→ **TASK INSTRUCTIONS**: When the string "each" is part of a line below, that line should be copied.
RECORDED DATA section start
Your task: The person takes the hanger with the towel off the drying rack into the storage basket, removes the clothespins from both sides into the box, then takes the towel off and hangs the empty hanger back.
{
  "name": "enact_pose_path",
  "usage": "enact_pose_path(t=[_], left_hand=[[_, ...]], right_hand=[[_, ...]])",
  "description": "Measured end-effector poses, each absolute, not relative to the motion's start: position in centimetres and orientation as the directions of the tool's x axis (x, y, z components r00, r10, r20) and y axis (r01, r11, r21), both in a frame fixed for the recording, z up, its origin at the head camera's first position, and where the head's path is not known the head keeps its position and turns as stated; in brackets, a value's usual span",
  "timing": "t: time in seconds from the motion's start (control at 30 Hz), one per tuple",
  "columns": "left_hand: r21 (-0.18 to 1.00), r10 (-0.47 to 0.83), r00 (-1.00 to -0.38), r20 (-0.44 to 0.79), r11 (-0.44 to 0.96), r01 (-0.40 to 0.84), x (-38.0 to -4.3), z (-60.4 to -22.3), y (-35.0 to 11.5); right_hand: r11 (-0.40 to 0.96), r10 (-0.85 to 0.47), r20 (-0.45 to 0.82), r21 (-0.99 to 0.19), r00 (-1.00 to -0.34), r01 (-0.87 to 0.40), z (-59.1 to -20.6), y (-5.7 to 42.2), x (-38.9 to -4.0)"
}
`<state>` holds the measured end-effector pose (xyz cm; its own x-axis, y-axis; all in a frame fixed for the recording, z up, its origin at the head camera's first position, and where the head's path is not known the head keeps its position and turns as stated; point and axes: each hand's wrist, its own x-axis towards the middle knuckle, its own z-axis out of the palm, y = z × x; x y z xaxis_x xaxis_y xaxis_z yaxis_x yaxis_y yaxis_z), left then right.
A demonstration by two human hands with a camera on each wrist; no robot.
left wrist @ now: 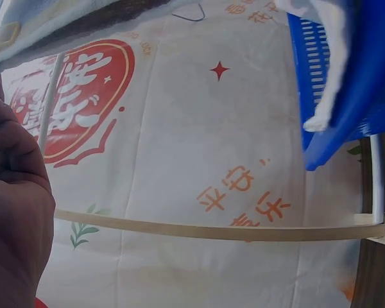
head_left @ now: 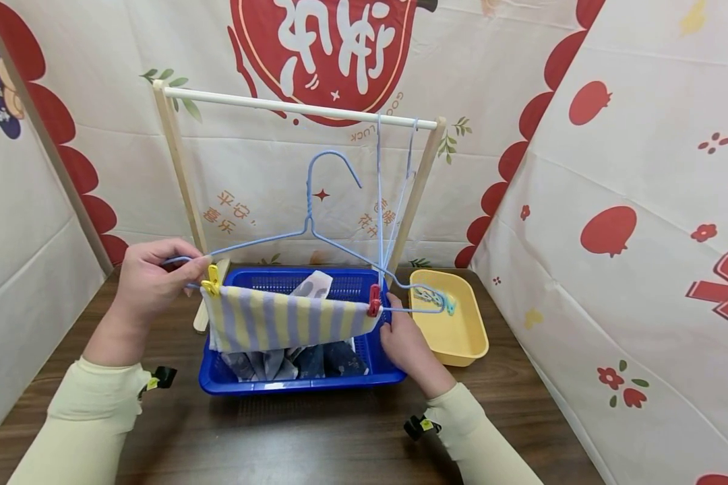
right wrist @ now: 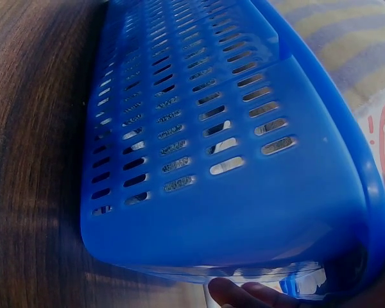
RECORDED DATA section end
→ **RESULT OF THIS EXERCISE**:
  "description": "Measured end-effector poses, each absolute, not relative to the motion's start: position in centimetres and orientation as the directions of the tool's x axis (x, y, z components r00, r10, r20) and y axis (r01, r11, r21), both in a frame fixed for the recording, z up, its origin at the head camera's first position, and where the head's path is not known the head keeps its position and turns as stated; in brackets, a value's usual span",
`<state>` holds the measured end-effector pose (xyz cm; its own x-axis, y-axis; all in a frame fixed for the recording, z up, its origin at the head camera's first position, and where the head's path is not known the head keeps its position and turns as stated; point and axes: each hand's wrist, its own x-axis towards the middle knuckle, its own z-axis out of the palm, y = z × x; x y z xaxis_x xaxis_y xaxis_z yaxis_x yaxis_y yaxis_z), left then right.
A demonstration by two human hands with a camera on each wrist; no robot.

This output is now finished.